D’autres spécialités apparaissent difficiles d’accès. Près de 60% des généralistes sondés indiquent ne pas pouvoir obtenir un avis cardiologique rapide avant huit jours. Plus d’un quart des MG doivent attendre cet avis plus d’un mois. Pour un diabète décompensé ou une hyperthyroïdie menaçante, 30% des répondants attendent plus de deux mois l’avis "urgent" demandé à l’endocrinologue. Un tiers des généralistes sondés n’obtiennent pas d’avis néphrologique avant deux mois. En outre, plus d’un généraliste sur 5 n’a pas accès à un scanner ou une IRM avant un mois.
"Notre fonction de tri dans l’accès aux spécialistes est essentielle"
"Est-ce que tout ça est fait pour jeter la pierre aux spécialistes qu’on ne peut pas joindre ? Pas du tout, a assuré le Dr Nogrette. Certains nous traitent d’entonnoirs, nous on ne les traite pas de fainéants… Simplement on veut montrer que les freins à l’accès aux soins, ce n’est pas seulement le médecin généraliste. La vérité, c’est que l’accès aux soins est beaucoup plus compliqué aussi pour les médecins spécialistes", pour des raisons de "répartition sur le territoire" mais aussi "d’effectifs dans les spécialités".

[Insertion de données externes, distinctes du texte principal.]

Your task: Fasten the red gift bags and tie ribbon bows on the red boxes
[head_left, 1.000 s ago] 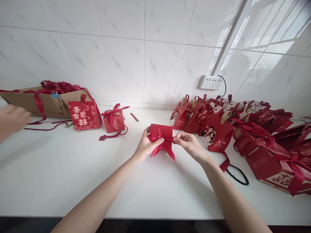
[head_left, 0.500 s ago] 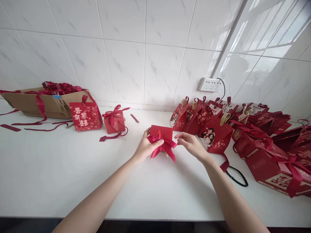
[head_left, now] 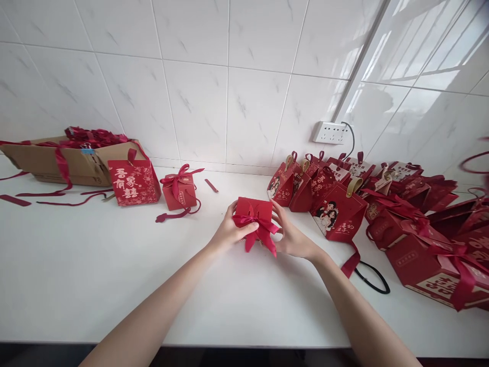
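A small red gift box (head_left: 253, 209) with a red ribbon bow (head_left: 260, 230) on its near side stands on the white counter (head_left: 114, 265) in front of me. My left hand (head_left: 228, 230) grips the box's left side, thumb pressed on the bow's knot. My right hand (head_left: 292, 235) cups the box's right side, fingers closed against it beside the bow.
Many finished red gift boxes and bags (head_left: 340, 209) crowd the right side up to the tiled wall. A black loop (head_left: 372, 278) lies by them. At left are a cardboard box of ribbons (head_left: 57, 160), a red bag (head_left: 132, 183), a ribboned box (head_left: 179, 189) and loose ribbon strips.
My right hand has let go of the ribbon end and moved in against the box's right side. Another person's hand at the far left edge has gone from view.
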Demonstrator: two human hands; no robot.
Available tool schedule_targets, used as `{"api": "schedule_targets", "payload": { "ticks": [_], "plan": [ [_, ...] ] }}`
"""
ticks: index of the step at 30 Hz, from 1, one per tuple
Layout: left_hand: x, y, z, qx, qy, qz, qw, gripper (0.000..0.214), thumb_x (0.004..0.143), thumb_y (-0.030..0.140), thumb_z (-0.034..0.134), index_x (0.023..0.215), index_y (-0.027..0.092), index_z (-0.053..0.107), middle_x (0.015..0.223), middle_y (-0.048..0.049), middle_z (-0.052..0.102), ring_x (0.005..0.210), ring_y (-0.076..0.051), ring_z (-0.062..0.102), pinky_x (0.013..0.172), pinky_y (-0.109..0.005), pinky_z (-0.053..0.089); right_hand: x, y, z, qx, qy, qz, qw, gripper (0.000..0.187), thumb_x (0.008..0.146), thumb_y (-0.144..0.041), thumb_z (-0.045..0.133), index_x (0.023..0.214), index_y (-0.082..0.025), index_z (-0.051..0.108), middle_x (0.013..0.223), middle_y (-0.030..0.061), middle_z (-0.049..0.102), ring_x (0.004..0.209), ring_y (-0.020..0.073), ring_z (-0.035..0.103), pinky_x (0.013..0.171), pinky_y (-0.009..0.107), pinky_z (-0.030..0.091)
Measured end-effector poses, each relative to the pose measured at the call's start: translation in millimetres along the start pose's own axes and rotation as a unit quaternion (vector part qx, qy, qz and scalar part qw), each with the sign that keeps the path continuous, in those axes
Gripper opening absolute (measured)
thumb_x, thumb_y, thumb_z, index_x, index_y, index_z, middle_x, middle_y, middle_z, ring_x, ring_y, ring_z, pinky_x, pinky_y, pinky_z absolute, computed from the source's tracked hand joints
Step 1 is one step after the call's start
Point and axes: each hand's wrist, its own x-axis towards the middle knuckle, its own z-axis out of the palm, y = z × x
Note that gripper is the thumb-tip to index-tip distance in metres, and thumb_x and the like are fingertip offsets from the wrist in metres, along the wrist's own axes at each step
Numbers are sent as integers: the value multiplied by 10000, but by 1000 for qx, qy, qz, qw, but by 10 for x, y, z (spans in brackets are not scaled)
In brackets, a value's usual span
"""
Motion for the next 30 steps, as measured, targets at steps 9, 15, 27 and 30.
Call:
{"api": "schedule_targets", "payload": {
  "ticks": [9,15,27,30],
  "plan": [
    [-8,54,-135,19,-133,34,990,621,685,195,638,1264,262,423,1191,-59,587,1101,-245,547,894,-367,451,26,-41,-57,1,82,17,996,853,655,-357,739,1349,-297,245,1380,139,352,1217,294,444,834,432,526],
    [23,21,-124,110,69,8,992,344,766,451,549,997,196,531,1154,-85,580,1107,-245,512,886,-353,399,83,90,-23,-65,224,-12,972,966,598,-426,768,1364,-271,201,1388,158,337,1224,315,424,870,469,504],
    [-31,11,-8,129,-36,-66,989,447,750,598,526,750,157,598,856,-51,662,692,-165,608,655,-286,386,89,141,54,-113,231,-51,965,943,625,-397,753,1376,-285,194,1396,154,317,1263,319,382,866,464,503],
    [-20,-14,-1,67,-77,-69,992,329,756,490,583,777,163,616,853,-50,671,770,-171,617,680,-280,410,88,115,60,-97,231,-56,966,942,624,-403,755,1374,-290,195,1400,153,315,1252,317,400,875,475,495]
  ]
}}
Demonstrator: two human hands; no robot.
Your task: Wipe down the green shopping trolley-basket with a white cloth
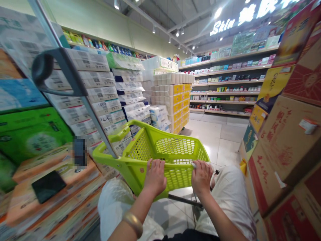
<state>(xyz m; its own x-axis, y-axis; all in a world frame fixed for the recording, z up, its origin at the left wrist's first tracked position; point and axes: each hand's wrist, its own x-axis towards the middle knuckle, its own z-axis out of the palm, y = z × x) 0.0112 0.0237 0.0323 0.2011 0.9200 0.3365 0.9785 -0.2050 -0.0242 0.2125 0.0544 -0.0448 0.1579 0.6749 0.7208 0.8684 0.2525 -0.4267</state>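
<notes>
A lime-green plastic shopping basket (175, 147) on wheels sits in front of me between my knees. My left hand (154, 177) curls over its near rim, fingers closed on the edge. My right hand (201, 176) grips the same rim a little further right; something small and white shows under its fingertips, too small to name. A gold bangle (132, 223) circles my left wrist. The basket looks empty through its mesh walls. Its grey pull handle (62, 72) rises up to the left.
Stacked tissue and paper packs (100, 97) line the left side, with a dark phone (48, 185) lying on orange packs. Brown and red cartons (286, 147) are piled on the right. A tiled aisle (220, 137) runs ahead to shelves (225, 87) of bottles.
</notes>
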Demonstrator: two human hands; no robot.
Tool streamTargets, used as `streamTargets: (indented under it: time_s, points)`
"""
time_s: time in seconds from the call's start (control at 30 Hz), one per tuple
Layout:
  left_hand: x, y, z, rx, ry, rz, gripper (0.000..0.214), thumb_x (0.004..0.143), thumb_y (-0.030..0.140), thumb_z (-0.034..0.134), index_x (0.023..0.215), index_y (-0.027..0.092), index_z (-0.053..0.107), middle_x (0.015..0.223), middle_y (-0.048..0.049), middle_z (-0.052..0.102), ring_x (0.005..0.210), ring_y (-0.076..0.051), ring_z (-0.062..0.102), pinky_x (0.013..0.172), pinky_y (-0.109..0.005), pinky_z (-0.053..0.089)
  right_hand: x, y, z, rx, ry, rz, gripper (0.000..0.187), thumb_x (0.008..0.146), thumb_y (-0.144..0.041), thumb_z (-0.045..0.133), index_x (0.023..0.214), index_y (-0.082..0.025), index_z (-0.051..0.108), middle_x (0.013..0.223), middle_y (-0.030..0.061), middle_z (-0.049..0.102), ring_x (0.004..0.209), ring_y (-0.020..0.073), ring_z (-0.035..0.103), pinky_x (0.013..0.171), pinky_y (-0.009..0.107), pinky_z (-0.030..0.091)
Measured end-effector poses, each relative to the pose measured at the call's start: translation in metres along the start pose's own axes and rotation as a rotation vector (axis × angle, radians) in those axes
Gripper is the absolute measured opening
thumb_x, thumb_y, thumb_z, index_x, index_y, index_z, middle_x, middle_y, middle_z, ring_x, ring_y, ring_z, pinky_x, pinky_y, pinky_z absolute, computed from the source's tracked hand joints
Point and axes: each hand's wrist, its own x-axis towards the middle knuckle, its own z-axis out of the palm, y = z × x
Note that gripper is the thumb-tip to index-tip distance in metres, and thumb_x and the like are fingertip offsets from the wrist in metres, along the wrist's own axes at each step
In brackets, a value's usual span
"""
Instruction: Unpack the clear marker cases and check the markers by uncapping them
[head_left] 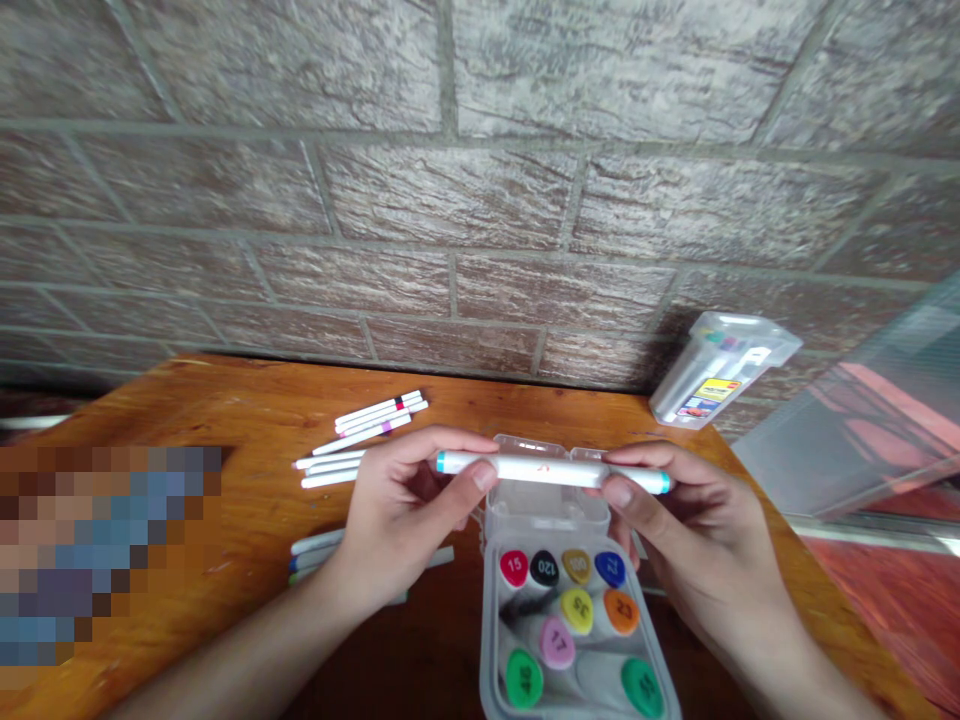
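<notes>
A white marker (551,470) with turquoise ends is held level between my two hands. My left hand (409,520) pinches it near its left end, thumb in front and fingers behind. Near the right end, my right hand (697,540) grips it the same way. Just below stands an open clear plastic case (491,640), its lid tipped back behind the marker. Several markers stand inside with numbered caps up, among them a red cap (514,568), a pink cap (557,642) and an orange cap (622,611).
Several white markers (375,425) lie on the wooden table (247,420) at the left, with more markers (315,550) partly hidden by my left arm. A clear container (712,370) with a yellow label stands at the back right, by the brick wall (510,190).
</notes>
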Motion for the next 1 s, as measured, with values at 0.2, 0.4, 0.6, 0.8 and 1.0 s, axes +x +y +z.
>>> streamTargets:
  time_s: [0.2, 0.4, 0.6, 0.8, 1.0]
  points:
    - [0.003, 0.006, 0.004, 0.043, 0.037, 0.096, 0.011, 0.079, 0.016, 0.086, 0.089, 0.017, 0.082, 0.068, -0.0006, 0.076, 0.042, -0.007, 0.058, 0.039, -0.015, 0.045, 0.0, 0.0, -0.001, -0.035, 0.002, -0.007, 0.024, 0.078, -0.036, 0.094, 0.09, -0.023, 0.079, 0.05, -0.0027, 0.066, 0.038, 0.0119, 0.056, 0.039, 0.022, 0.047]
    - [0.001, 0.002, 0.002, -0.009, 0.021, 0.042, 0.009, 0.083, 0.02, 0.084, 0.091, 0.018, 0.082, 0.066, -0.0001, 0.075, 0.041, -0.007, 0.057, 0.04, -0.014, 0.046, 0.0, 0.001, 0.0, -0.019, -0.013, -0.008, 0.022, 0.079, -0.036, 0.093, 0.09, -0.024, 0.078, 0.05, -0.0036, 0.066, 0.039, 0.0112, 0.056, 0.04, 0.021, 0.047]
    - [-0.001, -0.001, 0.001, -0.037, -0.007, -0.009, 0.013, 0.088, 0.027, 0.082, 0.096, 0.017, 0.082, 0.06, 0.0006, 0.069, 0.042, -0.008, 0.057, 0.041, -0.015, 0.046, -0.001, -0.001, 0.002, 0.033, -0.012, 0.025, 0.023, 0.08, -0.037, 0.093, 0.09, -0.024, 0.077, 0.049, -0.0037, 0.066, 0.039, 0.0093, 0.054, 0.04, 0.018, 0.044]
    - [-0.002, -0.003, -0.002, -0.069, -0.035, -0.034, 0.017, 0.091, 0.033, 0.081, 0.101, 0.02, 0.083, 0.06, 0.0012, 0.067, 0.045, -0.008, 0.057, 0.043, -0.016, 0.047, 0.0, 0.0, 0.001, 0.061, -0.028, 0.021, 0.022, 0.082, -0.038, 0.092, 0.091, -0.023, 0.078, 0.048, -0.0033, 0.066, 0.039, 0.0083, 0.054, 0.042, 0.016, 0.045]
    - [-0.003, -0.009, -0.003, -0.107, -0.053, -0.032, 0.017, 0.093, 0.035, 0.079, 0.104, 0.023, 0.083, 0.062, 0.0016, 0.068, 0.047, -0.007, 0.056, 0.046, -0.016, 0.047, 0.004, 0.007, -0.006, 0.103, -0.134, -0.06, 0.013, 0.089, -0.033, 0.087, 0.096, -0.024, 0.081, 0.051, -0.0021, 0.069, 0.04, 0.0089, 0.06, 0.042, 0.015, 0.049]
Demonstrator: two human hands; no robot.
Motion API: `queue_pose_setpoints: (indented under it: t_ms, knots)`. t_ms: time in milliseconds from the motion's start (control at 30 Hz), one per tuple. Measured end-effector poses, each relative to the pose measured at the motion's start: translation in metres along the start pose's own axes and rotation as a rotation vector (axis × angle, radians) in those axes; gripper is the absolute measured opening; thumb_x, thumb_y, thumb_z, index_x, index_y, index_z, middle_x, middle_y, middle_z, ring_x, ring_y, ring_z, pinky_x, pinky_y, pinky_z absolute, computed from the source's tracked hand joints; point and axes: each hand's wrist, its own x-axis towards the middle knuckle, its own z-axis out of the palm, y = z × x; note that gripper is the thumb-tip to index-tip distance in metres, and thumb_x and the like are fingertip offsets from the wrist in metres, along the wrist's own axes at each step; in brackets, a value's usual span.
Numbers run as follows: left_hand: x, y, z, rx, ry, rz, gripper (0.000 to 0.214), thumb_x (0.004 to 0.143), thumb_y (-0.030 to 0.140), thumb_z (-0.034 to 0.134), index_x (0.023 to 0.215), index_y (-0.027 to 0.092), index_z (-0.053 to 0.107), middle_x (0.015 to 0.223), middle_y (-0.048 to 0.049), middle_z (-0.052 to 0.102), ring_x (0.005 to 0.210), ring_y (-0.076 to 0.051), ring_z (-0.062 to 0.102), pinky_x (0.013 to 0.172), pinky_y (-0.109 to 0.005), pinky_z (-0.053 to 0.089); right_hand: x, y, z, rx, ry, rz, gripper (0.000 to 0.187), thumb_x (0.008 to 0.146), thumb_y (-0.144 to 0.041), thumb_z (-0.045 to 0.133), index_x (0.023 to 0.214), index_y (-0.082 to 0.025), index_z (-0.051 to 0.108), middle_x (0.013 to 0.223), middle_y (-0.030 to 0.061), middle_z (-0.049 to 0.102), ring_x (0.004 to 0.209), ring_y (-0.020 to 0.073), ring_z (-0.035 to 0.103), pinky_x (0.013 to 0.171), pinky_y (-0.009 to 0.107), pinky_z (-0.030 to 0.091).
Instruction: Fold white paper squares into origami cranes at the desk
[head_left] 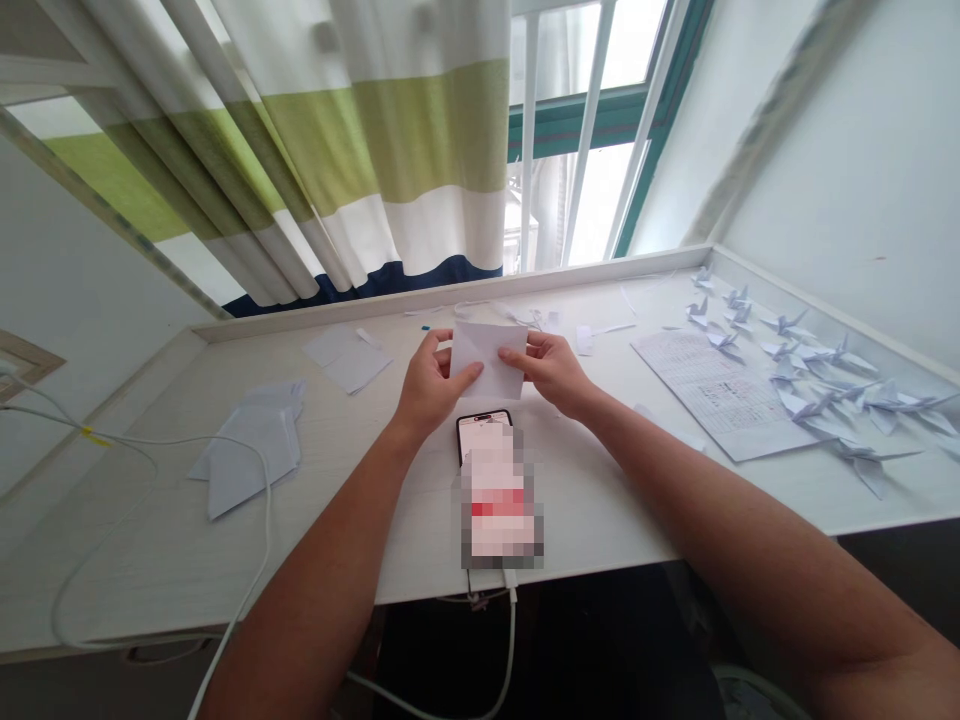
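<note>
A small square of white paper [486, 352] is held up between both hands over the middle of the desk. My left hand [429, 388] is closed on its left edge, thumb flat on the near face and fingers behind. On the right edge, my right hand [556, 372] pinches it the same way, its thumb pointing inward. Just below the paper lies a phone [484, 428], its screen mostly blurred out, with a cable [512, 600] running down from its lower end.
Several folded paper cranes [806, 400] crowd the desk's right side, beside a printed sheet [735, 400]. Stacked paper [259, 445] and a flat sheet [349, 358] lie at left. A white cable [266, 510] crosses the left side. Paper scraps [585, 340] lie near the back ledge.
</note>
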Motion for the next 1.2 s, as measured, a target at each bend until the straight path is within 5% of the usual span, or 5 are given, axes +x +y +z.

"Si déjà nos collègues spécialistes ont du mal à trouver des rendez-vous pour les vraies urgences, si plus de patients leur arrivent [directement], ça va encore augmenter les délais d’accès", redoute la Dre Giannotti. "Il faut bien comprendre aussi que notre fonction de tri dans l’accès aux médecins spécialisés est vraiment essentielle", a renchéri le Dr Nogrette. "N’aggravons pas le problème, essayons de le résoudre ensemble, et nous espérons que la convention sera le cadre pour nous permettre de le faire", a appelé la présidente de MG France dans une volonté d’apaisement.
"Nous avons besoin de nos collègues spécialistes avec lesquels nous travaillons quotidiennement, le plus souvent dans de bonnes conditions, sans nous faire la guerre. On pourrait les appeler des mono-spécialistes tellement ils sont experts dans leur domaine spécifique et complètent notre expertise qui porte sur la globalité de la prise en charge", a poursuivi la généraliste qui exerce dans le 18e arrondissement de Paris. Celle-ci a indiqué compter sur les équipes de soins spécialisés (ESS) pour répondre aux besoins des médecins généralistes traitants.